Sunday, April 19, 2009

Newspaper Interview, Part 4

I'm posting the answers I gave to a woman who interviewed me about mine and Darin's Quiverfull lifestyle for a newspaper in the Middle East called The National.  It will take a few days of posting to get it all up. 


4. How does your home school work? Do you have a "classroom?"
We do not have a classroom.  We have a room in the house that we call the “schoolroom” but we don’t actually do much school in there.  It is our dining room, which has three large bookshelves with our small library.  The kids have their own shelves for their schoolbooks, and I have some shelves for teacher manuals and such.  We also have our piano in there. 


We end up doing school all over the house.  The living room, kitchen, office, the back porch, and sometimes the kids go to their bedrooms if they need to really focus on their work without distractions.


Our day goes like this:
6 a.m.: Darin and I wake up.  Darin takes a shower and hopefully I drag myself out of bed to exercise.  Depends on what time I got in bed the night before.
7:00-7:30: wake up the kids.  the older kids get dressed, Darin dresses our 3 year old, and I nurse and dress the 1 year old.
7:30-8:00: Darin reads the Bible to us and we pray. 
Darin leaves for work at 8.
8:00-10:00: breakfast, chores, piano practice
10:00-12:00: seatwork.  that includes math, language arts, handwriting, spelling….
12:00-2:00: lunch, finish chores, go outside
2:00: babies in bed for a nap.
the older kids and I sit down to listen to our favorite pastor, John MacArthur through our iPod that we hook up to our stereo in the living room.
After this, I read 3 chapters of the Bible to them.
2:45-3:30: Science or history
3:30-5:00: finish up unfinished seatwork from the morning
5:00-6:00: outside to play with neighborhood kids
6:00: inside to set the table for dinner, pick-up the downstairs
6:30: Darin is usually home by this time.  We eat dinner, the kids all help clean the kitchen.  Darin leads the kids in this.  I rarely have to clean the kitchen these days.  I spend this time folding laundry, cleaning bathrooms, & etc.
8:00: babies in bed
8:30-9:00: read aloud time with the older three.  Darin will read, or we’ll listen to an audio book.
9:00: bedtime!  The kids can sit in their rooms with their lights on until 9:30, then it’s Lights Out!

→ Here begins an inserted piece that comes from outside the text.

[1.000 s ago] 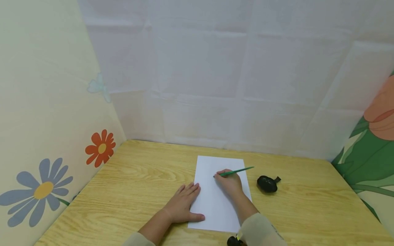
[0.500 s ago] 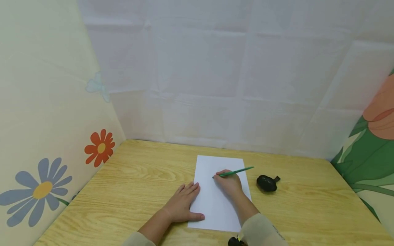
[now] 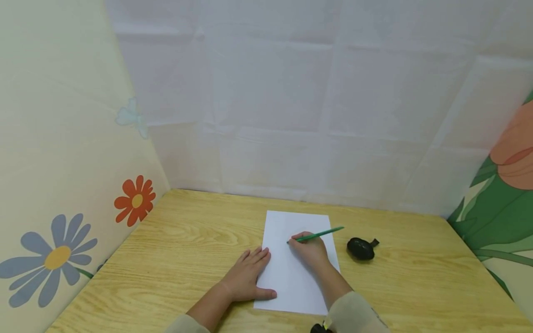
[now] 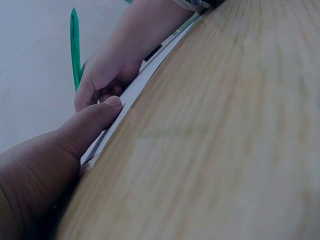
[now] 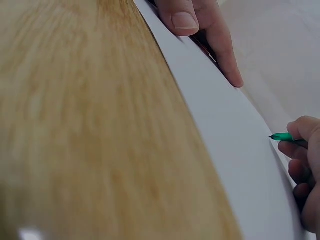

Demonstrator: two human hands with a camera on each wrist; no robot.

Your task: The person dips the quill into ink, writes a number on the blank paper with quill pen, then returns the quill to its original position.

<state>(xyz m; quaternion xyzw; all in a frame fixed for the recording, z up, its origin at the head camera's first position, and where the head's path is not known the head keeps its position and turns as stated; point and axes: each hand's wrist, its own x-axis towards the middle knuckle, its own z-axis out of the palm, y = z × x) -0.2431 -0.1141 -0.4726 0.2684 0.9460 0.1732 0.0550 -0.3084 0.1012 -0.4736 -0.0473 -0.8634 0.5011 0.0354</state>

What subjects do you teach?
We cover just about everything.  Bible, History, Science (Darin does the experiments!), Math, handwriting, Language Arts, Reading, Writing, Spanish, Art, our oldest is learning Koine Greek, and I teach the kids piano, and Darin is teaching our oldest the guitar. 

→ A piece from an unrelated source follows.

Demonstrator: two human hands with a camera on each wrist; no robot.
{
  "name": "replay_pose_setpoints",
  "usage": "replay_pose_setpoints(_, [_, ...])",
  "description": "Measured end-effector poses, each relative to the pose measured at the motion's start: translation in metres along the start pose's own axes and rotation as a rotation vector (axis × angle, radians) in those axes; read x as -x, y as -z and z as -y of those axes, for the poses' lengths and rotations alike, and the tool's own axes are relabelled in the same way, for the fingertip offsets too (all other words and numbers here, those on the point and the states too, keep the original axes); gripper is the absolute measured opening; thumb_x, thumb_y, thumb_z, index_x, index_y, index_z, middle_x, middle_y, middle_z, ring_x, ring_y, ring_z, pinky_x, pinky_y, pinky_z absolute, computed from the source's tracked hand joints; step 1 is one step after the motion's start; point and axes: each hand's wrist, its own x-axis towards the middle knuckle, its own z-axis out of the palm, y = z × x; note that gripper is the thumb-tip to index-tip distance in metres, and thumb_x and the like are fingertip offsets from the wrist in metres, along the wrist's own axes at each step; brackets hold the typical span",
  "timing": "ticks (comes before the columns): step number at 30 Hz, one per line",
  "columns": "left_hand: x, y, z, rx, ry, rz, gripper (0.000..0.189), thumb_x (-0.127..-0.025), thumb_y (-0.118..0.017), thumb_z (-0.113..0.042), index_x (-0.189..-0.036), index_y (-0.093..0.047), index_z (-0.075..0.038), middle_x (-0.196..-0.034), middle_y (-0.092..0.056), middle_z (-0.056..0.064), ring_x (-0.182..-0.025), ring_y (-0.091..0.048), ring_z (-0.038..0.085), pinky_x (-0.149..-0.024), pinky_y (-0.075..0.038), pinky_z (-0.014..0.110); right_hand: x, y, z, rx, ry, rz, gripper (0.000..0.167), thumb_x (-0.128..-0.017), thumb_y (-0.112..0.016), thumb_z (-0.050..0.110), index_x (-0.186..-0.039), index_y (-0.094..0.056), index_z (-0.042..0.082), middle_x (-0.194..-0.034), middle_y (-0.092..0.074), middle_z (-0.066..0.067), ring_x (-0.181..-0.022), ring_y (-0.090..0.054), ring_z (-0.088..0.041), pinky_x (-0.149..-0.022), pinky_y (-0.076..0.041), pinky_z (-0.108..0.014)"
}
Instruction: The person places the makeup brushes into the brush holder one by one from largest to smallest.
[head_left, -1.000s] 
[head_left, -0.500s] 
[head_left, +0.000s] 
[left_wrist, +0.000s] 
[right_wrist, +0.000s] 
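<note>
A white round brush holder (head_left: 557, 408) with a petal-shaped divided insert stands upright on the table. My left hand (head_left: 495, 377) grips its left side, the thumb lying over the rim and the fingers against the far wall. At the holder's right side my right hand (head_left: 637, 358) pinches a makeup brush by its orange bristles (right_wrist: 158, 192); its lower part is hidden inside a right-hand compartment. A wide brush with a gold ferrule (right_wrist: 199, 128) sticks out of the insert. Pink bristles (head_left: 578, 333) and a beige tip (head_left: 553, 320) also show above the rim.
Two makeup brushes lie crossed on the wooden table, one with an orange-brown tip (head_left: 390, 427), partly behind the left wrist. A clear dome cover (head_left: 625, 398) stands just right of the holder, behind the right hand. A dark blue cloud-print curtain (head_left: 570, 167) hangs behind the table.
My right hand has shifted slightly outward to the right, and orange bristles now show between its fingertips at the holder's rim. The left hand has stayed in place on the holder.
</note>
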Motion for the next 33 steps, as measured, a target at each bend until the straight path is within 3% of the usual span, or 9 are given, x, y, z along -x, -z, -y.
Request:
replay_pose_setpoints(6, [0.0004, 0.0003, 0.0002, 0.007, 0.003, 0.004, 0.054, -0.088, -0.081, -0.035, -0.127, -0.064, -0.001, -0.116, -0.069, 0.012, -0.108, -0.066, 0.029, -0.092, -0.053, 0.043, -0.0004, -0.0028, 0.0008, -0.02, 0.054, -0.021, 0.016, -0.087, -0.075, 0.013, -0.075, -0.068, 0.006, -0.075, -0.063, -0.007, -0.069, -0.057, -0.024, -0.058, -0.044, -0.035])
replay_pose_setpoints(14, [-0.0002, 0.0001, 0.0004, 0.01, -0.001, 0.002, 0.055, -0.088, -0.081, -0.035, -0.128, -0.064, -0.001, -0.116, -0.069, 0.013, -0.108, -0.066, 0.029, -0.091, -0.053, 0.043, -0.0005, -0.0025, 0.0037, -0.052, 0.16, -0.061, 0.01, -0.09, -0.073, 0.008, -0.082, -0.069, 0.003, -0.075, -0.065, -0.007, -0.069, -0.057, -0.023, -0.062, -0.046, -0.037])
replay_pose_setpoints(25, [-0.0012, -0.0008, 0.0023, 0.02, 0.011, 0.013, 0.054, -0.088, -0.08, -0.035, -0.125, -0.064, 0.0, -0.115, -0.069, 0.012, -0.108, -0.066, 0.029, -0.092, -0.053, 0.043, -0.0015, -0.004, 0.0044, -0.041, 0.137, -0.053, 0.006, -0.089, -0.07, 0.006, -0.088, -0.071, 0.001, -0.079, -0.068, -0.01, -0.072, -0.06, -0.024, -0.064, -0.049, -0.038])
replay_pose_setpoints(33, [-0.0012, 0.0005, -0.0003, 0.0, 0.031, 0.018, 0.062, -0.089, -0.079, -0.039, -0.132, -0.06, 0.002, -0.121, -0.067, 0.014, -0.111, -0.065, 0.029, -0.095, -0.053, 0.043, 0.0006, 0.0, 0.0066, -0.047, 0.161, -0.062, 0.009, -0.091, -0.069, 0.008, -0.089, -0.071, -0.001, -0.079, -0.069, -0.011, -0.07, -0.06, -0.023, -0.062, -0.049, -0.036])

In one blog you spoke about the challenges of designing new lessons for the eldest. What is the hardest part and what is the most rewarding?
The hardest part of homeschooling is the time it takes, and the discipline to give the time.  A lot of ladies will tell me that they are not organized enough to homeschool.  I don’t believe that being organized is the make-or-break ingredient.  It’s discipline.  On many days it is very hard to do what it takes to make homeschooling successful.  Just about every night now, I stay up until 11 or 12 o’clock working on lesson plans, printing stuff out for the next day, researching curriculum for future use…for the most part I would rather read a book.  J  I haven’t read a book for pleasure in a really long time.  These days, I spend all my time reading the kid’s books.  At least they’re interesting.  ;-)

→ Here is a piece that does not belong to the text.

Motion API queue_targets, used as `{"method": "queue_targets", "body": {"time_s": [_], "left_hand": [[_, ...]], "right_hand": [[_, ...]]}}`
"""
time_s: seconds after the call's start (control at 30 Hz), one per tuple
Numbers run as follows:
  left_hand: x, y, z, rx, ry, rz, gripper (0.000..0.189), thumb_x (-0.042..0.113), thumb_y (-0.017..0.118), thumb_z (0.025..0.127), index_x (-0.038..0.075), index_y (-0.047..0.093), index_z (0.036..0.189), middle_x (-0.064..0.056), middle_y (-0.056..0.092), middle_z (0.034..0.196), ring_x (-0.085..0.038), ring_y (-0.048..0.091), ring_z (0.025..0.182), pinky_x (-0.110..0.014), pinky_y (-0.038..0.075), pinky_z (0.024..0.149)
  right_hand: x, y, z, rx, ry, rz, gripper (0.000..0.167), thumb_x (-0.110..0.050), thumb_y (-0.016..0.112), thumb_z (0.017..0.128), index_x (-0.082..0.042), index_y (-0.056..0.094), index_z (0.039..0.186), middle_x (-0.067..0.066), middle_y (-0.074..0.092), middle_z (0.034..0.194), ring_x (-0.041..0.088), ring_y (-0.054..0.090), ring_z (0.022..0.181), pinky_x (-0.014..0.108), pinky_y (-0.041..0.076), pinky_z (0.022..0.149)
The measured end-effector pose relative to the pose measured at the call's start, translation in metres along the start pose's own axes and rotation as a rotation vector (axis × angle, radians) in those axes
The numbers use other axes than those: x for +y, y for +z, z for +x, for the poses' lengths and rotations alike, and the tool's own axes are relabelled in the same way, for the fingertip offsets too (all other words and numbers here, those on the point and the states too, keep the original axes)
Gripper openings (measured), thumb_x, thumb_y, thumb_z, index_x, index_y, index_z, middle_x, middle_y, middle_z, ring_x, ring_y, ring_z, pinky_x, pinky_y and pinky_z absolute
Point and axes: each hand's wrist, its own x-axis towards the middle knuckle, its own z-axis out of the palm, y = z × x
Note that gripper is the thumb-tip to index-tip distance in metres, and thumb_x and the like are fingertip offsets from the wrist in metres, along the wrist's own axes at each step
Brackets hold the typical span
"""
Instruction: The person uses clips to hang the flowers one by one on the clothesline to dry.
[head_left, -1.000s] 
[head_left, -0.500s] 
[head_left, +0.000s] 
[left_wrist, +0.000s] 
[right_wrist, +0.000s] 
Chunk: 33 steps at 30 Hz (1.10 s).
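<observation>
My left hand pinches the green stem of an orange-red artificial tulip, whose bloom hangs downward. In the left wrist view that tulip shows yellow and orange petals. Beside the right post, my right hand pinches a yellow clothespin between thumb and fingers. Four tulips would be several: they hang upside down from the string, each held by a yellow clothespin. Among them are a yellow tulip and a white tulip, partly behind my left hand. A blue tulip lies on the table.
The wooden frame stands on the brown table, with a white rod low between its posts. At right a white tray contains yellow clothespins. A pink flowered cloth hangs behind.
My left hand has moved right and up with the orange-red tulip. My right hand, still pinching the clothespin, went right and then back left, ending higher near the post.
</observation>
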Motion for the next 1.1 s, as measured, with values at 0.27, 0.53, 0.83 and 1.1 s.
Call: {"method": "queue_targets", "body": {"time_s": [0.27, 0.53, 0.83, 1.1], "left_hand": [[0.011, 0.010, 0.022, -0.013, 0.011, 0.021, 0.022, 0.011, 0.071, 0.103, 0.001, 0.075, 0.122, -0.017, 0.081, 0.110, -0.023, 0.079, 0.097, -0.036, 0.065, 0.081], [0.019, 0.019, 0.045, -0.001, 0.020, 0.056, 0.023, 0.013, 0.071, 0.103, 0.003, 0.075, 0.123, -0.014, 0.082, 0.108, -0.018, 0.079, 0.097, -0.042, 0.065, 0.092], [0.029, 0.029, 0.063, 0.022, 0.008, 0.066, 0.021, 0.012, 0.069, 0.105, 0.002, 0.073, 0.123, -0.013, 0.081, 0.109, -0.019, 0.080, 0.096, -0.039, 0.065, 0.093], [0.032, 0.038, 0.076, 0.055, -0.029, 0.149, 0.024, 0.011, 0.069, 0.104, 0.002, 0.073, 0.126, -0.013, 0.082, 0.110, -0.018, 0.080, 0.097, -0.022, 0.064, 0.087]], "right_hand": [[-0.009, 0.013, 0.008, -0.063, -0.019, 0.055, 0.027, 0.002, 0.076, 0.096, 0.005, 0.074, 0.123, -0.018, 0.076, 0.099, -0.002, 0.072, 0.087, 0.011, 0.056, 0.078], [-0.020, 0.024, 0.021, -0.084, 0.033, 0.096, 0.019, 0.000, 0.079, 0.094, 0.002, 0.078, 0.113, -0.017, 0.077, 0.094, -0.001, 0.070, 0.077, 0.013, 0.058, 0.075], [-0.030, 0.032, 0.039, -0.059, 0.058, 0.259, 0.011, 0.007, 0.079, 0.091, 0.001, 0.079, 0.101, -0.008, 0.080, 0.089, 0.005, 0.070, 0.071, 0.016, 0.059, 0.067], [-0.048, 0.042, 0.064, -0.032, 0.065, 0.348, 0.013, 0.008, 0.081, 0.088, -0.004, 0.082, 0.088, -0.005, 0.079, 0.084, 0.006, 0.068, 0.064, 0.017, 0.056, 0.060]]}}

With all the time spent in trying to keep things going, it could be easy to forget why we homeschool and get caught up in the workload.  One of my favorite pastors said…(I’m loosely quoting!)….the key to lasting through the hard times is to remember what we knew to begin with.  Darin and I have a reason for homeschooling, and it would be so easy to forget that reason in all the toil and work.  It takes discipline to remember.  So when I can’t exercise like I want to, or keep the house as clean as I would like, or hang out with friends, or go get a job so we can have that leather couch, I have to remember and discipline myself to give up the time for the goal that we agreed on back when we started this in 2000.